The Court then applied this to the facts of the case and determined the Secretary did not meet his burden.  It noted the VA specifically flagged the need to address Camp Lejeune with regard to this appeal, but never did and the Board found the severance proper. 

The Court then framed the issue as: “must the Board address alternative theories of entitlement before upholding severance of service connection? In other words, what is the extent of the Secretary's burden in severance cases—must he prove only that service connection on the theory under which it was granted is erroneous, or must he also prove that service connection cannot be granted based on any theory raised by the claimant or the record?”  Id. at *4.  It also noted when service connection is severed despite the Secretary not meeting its burden, the severance is void ab initio—a legal nullity and the proper remedy is for the Court to reverse with instructions to reinstate service connection retroactive to the date of severance.  Id. at *4-5.

The Court then addressed the VA’s burden and noted

“Unlike CUE, severance is anchored in the present. As the regulation says, "service connection will be severed only where evidence establishes that it is clearly and unmistakably erroneous." 38 C.F.R. § 3.105(d) (emphasis added). This means that the Secretary must prove that it is currently clearly and unmistakably erroneous for the claimant to be service connected.  This means that the Secretary's job is not done if he only shows that the theory on which service connection was originally granted was erroneous—that would not necessarily prove that maintaining service connection is clearly erroneous. To prove that service connection is currently clearly erroneous, the Secretary needs to show that service connection cannot be granted or maintained under any theory. After all, if unresolved theories could maintain service connection, the Secretary cannot show that service connection "is clearly and unmistakably erroneous." 38 C.F.R. § 3.105(d).”

Id. at *5-6.

The Court noted the VA is not required to consider every conceivable alternative theory, but those raised by the veteran or the record.  Id. at *6.  In other words, “Tying this all together, we see that in considering whether severance of service connection is proper, the Board must address alternative theories of entitlement that are raised by the claimant or reasonably raised by the record. If the Board upholds a severance decision without doing so, it has failed to satisfy the severance standards of § 3.105(d).
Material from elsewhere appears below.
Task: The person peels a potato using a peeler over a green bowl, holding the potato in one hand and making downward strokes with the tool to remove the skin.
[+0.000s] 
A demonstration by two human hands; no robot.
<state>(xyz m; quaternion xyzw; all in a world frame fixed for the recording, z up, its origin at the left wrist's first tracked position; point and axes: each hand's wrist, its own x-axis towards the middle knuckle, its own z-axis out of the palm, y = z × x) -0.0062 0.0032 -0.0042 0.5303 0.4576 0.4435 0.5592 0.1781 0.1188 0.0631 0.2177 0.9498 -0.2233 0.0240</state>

And this means that the severance is void ab initio.”  Id. at *6.

This is a case that fully explains the Secretary’s burden in a severance case.  What is most interesting is that the Secretary argued so hard for remand as opposed to reversal with instructions to reinstate service connection.  The VA seems to still not understand that an improper severance (or for that matter reduction) is a legal nullity—it is as if it hadn’t happened.  Also interesting is that Judge Falvey who is typically solicitous to the VA appeared to have reached his end point with the VA with this case.

Opinion by Judge Falvey and joined in by Judges Meredith and Jaquith.